[RISCV] Use masked pseudo peephole for reduction pseudos

lukel97 · lukel97 · commit b30e8f6ddb6d · 2023-11-07T18:26:14.000+08:00
After llvm#71483 we now have a way of marking masked pseudos as having an unmasked equivalent, but their mask shouldn't be folded unless it's all ones since it would affect the result. This patch uses it to mark the pseudos for vredsum and friends, which in turn allows us to remove the unmasked patterns and remove vmerges entirely if it's known to have an all ones mask.
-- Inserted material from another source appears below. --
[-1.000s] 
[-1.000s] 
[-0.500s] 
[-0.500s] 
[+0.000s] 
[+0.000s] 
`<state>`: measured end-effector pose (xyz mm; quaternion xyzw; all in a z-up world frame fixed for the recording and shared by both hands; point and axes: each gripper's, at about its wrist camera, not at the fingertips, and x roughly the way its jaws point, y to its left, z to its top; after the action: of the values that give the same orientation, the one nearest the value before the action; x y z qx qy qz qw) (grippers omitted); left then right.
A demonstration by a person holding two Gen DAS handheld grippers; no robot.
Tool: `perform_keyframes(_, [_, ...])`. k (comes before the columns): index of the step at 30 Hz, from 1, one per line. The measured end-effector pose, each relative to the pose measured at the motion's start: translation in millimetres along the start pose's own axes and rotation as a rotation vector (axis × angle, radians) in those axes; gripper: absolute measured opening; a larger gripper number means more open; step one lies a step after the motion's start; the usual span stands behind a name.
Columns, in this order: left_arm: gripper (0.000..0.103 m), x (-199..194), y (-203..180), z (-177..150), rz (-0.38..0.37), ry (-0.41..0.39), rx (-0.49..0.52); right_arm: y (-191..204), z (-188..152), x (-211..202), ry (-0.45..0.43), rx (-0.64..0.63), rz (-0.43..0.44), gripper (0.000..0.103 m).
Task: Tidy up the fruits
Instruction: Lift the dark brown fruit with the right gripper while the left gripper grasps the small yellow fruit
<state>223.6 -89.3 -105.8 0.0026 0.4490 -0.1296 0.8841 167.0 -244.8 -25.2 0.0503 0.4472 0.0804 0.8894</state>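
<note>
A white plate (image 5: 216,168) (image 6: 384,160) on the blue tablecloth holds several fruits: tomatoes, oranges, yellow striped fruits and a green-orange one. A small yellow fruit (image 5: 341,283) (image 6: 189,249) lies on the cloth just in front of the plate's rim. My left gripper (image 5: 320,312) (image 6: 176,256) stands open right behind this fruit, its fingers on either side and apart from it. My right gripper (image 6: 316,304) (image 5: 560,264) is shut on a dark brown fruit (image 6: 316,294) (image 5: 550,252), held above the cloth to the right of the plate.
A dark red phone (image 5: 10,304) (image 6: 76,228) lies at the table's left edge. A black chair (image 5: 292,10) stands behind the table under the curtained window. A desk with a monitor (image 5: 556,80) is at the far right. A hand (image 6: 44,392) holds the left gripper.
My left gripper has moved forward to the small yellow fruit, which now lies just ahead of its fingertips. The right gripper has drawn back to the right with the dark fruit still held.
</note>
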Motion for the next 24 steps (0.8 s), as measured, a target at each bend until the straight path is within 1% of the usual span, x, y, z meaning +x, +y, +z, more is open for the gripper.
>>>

diff --git a/llvm/lib/Target/RISCV/RISCVInstrInfoVPseudos.td b/llvm/lib/Target/RISCV/RISCVInstrInfoVPseudos.td
@@ -3213,7 +3213,8 @@ multiclass VPseudoTernaryWithTailPolicy<VReg RetClass,
     defvar mx = MInfo.MX;
     let isCommutable = Commutable in
     def "_" # mx # "_E" # sew : VPseudoTernaryNoMaskWithPolicy<RetClass, Op1Class, Op2Class, Constraint>;
-    def "_" # mx # "_E" # sew # "_MASK" : VPseudoTernaryMaskPolicy<RetClass, Op1Class, Op2Class, Constraint>;
+    def "_" # mx # "_E" # sew # "_MASK" : VPseudoTernaryMaskPolicy<RetClass, Op1Class, Op2Class, Constraint>,
+                                          RISCVMaskedPseudo<MaskIdx=3, MaskAffectsRes=true>;
   }
 }
 
@@ -3232,7 +3233,8 @@ multiclass VPseudoTernaryWithTailPolicyRoundingMode<VReg RetClass,
                                                      Op2Class, Constraint>;
     def "_" # mx # "_E" # sew # "_MASK"
         : VPseudoTernaryMaskPolicyRoundingMode<RetClass, Op1Class,
-                                               Op2Class, Constraint>;
+                                               Op2Class, Constraint>,
+          RISCVMaskedPseudo<MaskIdx=3, MaskAffectsRes=true>;
   }
 }
 
diff --git a/llvm/lib/Target/RISCV/RISCVInstrInfoVVLPatterns.td b/llvm/lib/Target/RISCV/RISCVInstrInfoVVLPatterns.td
@@ -1381,16 +1381,6 @@ multiclass VPatReductionVL<SDNode vop, string instruction_name, bit is_float> {
   foreach vti = !if(is_float, AllFloatVectors, AllIntegerVectors) in {
     defvar vti_m1 = !cast<VTypeInfo>(!if(is_float, "VF", "VI") # vti.SEW # "M1");
     let Predicates = GetVTypePredicates<vti>.Predicates in {
-      def: Pat<(vti_m1.Vector (vop (vti_m1.Vector VR:$merge),
-                                   (vti.Vector vti.RegClass:$rs1), VR:$rs2,
-                                   (vti.Mask true_mask), VLOpFrag,
-                                   (XLenVT timm:$policy))),
-          (!cast<Instruction>(instruction_name#"_VS_"#vti.LMul.MX#"_E"#vti.SEW)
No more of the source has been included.